* [Task to carry out] For the records that follow, please set down exactly the lines between the one holding "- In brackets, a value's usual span" and the one holding "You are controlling", inclusive, and only those.

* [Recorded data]

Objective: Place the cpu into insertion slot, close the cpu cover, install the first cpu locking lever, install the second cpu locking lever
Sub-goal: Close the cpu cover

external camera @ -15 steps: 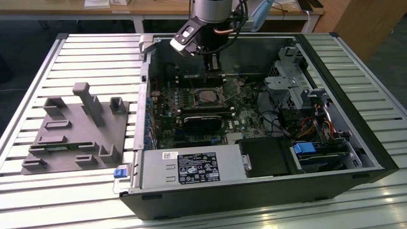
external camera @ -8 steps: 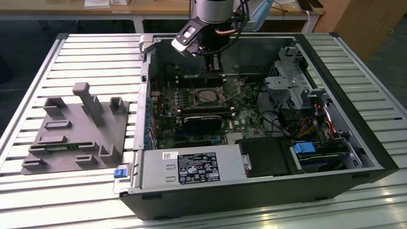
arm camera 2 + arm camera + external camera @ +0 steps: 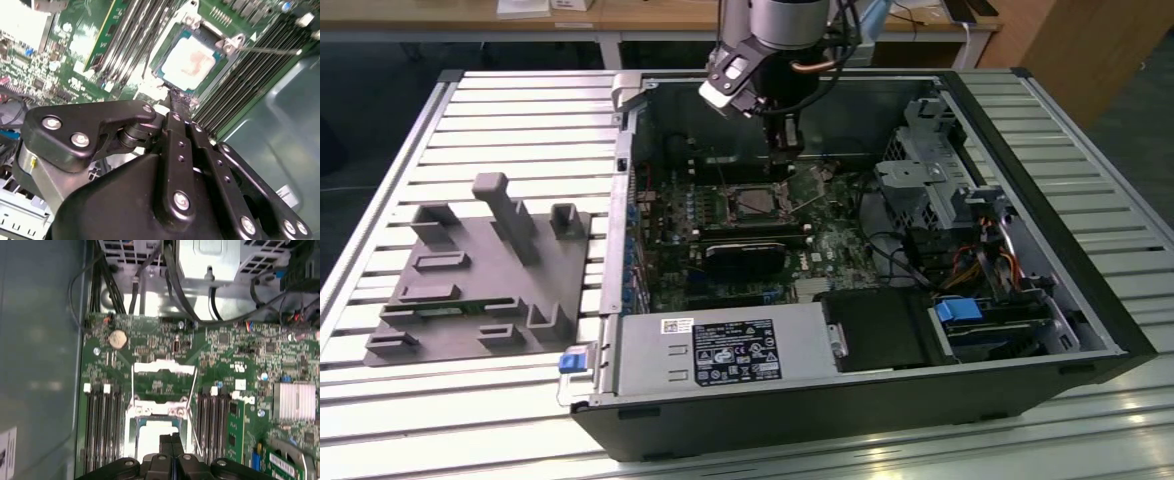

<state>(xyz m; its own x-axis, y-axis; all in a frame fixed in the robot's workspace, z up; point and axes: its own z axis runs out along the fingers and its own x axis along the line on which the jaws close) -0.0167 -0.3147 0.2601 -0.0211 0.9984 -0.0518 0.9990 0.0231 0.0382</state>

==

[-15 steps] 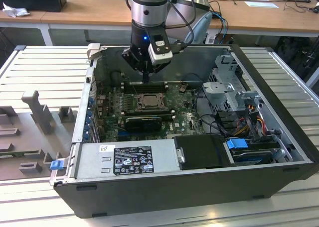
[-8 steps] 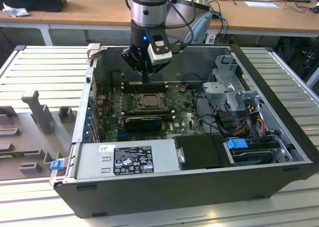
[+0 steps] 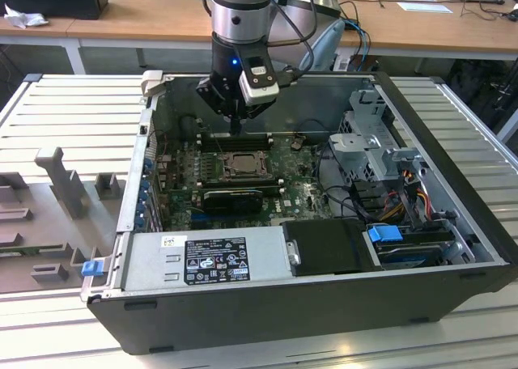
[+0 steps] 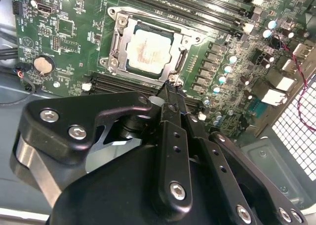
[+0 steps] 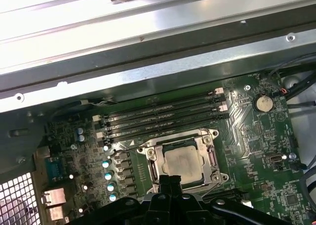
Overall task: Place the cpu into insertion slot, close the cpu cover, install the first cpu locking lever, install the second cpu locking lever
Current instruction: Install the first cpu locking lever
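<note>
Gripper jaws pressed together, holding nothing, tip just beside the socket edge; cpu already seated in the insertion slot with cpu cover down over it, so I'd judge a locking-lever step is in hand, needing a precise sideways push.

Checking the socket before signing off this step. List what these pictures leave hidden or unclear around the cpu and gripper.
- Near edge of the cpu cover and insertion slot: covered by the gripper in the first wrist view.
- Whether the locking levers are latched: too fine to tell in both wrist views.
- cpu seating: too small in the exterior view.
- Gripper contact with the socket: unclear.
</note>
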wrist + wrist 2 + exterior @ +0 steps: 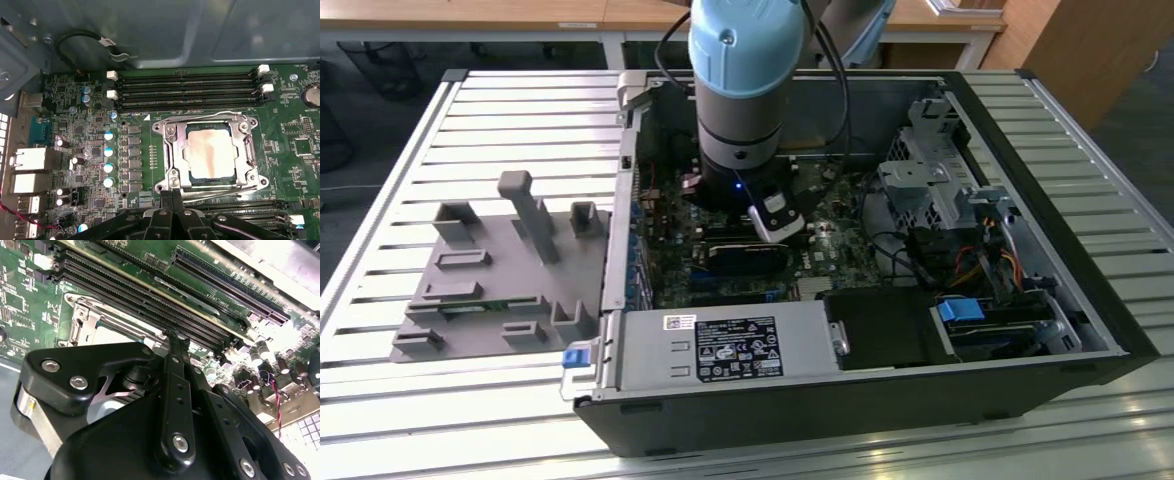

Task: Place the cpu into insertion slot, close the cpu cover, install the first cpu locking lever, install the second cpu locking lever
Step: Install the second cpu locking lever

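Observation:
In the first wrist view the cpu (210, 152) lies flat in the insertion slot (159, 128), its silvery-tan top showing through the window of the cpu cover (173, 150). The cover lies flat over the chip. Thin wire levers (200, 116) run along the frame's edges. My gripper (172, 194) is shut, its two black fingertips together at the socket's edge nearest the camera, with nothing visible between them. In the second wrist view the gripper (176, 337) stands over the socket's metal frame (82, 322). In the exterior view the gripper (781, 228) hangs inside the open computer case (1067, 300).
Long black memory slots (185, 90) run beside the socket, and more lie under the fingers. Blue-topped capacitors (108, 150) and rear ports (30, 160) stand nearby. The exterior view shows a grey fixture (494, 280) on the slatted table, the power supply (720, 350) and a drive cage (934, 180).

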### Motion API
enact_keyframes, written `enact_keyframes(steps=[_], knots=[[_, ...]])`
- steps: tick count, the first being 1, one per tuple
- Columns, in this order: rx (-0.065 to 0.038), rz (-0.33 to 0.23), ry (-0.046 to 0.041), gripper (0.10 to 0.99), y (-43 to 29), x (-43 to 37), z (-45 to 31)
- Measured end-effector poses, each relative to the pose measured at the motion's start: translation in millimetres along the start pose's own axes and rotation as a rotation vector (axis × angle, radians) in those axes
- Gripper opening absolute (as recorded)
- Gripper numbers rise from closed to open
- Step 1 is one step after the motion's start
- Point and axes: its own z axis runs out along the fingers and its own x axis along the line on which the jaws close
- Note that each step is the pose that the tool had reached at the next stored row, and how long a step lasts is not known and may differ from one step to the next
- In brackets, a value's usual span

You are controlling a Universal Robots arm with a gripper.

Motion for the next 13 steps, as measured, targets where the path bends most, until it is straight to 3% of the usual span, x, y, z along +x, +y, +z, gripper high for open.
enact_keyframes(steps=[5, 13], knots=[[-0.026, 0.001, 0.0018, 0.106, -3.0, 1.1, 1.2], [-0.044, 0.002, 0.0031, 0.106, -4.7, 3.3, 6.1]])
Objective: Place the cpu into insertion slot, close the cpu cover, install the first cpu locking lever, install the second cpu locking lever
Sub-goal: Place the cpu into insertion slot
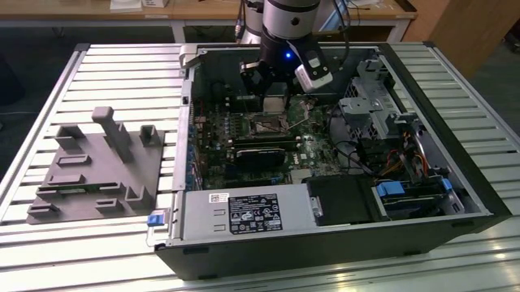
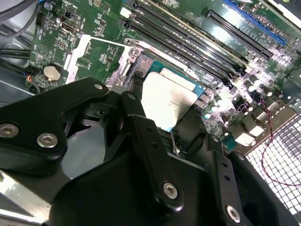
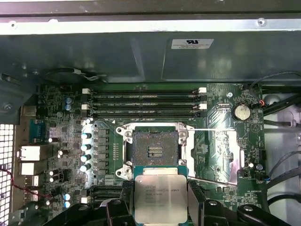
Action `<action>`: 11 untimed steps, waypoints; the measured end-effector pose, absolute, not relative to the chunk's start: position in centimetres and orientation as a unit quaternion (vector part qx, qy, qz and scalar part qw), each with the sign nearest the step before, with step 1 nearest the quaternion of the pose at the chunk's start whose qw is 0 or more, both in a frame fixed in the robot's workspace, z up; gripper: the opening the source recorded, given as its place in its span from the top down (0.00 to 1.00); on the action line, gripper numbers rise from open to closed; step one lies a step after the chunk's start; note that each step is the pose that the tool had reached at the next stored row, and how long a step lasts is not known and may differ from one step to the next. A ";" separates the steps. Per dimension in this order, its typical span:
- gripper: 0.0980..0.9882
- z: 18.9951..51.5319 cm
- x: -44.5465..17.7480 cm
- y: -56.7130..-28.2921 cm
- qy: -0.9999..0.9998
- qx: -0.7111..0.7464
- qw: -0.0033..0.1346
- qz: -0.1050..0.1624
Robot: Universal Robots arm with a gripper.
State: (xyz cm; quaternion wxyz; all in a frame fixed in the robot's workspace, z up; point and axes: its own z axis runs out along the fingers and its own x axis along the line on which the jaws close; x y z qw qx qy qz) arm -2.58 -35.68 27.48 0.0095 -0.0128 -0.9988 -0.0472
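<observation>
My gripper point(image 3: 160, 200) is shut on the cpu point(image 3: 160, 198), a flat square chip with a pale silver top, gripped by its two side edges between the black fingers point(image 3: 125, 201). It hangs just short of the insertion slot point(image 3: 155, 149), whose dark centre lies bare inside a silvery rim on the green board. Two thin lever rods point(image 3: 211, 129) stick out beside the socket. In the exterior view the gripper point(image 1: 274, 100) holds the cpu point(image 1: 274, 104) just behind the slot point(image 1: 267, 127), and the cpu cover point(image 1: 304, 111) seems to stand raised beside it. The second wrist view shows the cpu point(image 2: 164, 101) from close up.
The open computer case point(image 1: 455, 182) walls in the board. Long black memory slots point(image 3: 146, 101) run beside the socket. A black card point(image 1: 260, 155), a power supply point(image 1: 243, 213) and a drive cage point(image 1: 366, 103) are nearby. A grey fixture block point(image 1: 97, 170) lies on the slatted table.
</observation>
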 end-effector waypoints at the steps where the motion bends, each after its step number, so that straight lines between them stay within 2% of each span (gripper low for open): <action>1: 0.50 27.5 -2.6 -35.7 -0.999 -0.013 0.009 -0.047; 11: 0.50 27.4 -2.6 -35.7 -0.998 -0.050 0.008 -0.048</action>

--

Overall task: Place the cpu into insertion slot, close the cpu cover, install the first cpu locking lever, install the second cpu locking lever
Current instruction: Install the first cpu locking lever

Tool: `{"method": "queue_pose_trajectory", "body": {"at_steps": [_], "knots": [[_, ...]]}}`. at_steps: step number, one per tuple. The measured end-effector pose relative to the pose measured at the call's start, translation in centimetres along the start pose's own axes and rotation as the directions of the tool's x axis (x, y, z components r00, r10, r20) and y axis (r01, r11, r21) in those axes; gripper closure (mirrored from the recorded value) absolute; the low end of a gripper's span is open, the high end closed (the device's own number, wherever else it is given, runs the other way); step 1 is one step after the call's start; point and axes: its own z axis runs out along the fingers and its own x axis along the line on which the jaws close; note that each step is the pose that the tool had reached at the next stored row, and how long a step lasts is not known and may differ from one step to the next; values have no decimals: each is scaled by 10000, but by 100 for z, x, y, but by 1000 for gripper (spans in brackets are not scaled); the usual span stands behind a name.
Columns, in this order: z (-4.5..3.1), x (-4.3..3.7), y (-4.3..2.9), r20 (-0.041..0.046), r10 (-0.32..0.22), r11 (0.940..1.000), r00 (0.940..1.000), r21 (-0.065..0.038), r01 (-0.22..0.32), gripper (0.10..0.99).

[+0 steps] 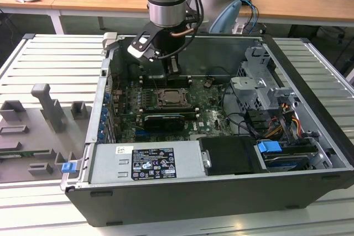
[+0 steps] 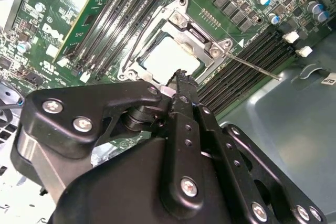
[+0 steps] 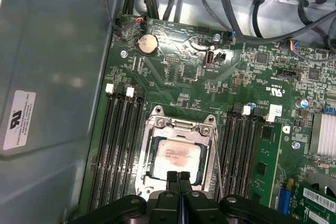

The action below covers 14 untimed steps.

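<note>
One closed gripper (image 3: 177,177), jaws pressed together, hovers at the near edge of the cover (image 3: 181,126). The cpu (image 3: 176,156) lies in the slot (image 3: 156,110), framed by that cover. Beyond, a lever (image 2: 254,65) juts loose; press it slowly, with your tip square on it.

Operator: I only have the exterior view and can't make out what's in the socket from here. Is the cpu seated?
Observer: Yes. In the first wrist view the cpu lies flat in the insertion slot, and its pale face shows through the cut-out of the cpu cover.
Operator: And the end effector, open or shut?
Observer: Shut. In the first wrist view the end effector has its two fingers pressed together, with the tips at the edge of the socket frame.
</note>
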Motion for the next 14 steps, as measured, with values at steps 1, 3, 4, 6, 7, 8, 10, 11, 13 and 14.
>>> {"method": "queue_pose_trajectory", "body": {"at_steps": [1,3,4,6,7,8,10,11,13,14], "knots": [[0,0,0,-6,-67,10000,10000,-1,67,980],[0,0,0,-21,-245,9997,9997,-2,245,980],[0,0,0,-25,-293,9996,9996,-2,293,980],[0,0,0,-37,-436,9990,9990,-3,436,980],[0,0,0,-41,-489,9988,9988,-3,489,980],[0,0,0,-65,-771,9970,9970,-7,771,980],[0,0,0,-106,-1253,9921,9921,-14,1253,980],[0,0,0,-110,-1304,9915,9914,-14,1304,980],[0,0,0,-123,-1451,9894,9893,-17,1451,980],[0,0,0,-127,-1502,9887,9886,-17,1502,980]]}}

* [Task solution]
- In brackets, a value's usual span

You are controlling a Universal Robots arm with a gripper.

The exercise is complete with this answer.